Goal of the exercise
Print the listing in its entirety and exactly, leaving out images.

Information supplied
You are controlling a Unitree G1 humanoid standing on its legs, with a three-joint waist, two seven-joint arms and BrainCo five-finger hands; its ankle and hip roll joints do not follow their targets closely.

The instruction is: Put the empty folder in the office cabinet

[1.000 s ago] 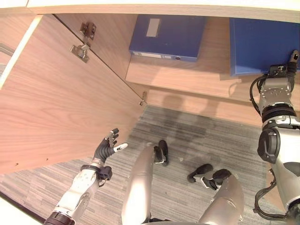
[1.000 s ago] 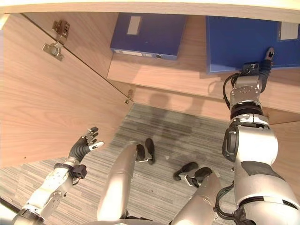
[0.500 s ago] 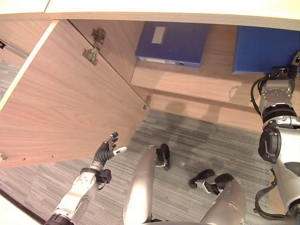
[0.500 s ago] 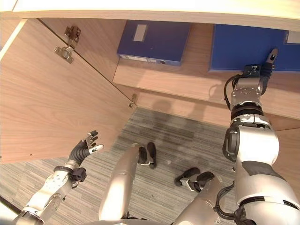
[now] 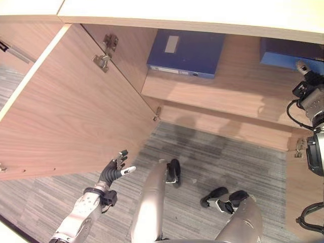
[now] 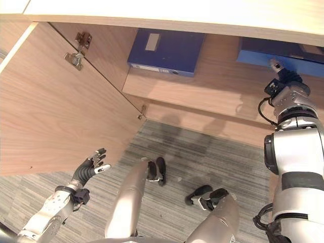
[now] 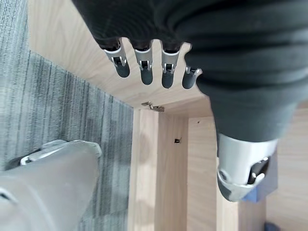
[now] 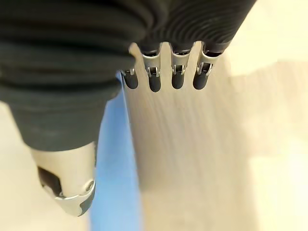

Answer section
You are controlling a Unitree G1 humanoid standing on its legs, with a three-joint waist, two seven-joint arms and BrainCo five-finger hands; its ankle and hip roll joints do not follow their targets closely.

The instruction is: Put the empty folder in the office cabinet

[1.000 s ago] 
[1.000 s ago] 
[0.500 s ago] 
[0.500 s ago] 
[now] 
[now] 
[now] 
[now] 

No more output is required for this exercise.